I have a function defined: $V(j, k)$ where $j, k \in \mathbb{N}$ and $t > 0 \in \mathbb{N}$ and $1 \leq q \leq j - 1$. Note $\mathbb{N}$ includes $0$.

$V(j, k) = \begin{cases} tj & k \leq 2 \\ tk & j \leq 2 \\ tjk + V(q, k/2) + V(j - q, k/2) & j, k > 2\end{cases}$

I am not allowed to use repeated substitution and supposed to prove it by induction. I can't seem to use the master theorem because the recursive part is not in that form. Any ideas on how I can solve it with the given restrictions?

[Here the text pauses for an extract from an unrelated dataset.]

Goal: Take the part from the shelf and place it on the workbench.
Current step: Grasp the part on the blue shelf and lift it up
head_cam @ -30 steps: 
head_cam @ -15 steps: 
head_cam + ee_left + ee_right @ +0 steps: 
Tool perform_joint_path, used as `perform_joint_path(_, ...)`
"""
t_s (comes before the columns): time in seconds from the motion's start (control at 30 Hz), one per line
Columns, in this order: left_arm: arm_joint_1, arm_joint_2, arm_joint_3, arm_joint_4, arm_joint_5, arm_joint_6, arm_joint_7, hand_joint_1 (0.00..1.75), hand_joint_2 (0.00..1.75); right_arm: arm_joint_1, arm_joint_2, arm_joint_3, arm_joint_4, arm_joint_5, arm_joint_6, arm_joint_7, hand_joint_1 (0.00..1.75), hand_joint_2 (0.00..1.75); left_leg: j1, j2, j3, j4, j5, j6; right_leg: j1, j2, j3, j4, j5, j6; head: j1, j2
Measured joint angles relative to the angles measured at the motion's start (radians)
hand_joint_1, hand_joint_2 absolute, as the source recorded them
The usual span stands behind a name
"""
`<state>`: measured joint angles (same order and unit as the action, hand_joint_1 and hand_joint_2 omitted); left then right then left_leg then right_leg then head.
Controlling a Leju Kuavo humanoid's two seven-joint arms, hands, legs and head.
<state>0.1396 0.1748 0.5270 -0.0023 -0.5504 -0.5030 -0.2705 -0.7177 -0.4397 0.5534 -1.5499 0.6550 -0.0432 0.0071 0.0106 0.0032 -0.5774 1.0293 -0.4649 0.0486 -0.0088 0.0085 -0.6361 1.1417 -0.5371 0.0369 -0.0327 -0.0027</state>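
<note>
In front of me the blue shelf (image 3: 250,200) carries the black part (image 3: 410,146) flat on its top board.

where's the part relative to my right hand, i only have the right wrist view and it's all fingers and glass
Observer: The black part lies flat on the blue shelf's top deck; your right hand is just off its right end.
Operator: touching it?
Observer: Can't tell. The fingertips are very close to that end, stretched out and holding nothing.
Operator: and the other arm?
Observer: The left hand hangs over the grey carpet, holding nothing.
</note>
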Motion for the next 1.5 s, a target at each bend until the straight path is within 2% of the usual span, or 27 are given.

If I start with induction: I fix $j, q$ and induct on $k$. Then the base case is $k = 0$. Then $V(j, 0) = tj$. The question hinted that the function can be $\Theta(jk)$ or maybe $\Theta(j^2k^2)$ (but it doesn't necessarily have to be one of the two).

I choose $\Theta(j, k)$. In the base case, this would mean I would have to prove that $tj = \Theta(j, k)$ when $j = 0$. However, when I start with the Big-Oh, I would have to show that $km \leq mn = m\cdot0 = 0$ which right now I see not to be possible.

I am not sure if I did the base case wrong or if there is another approach to this.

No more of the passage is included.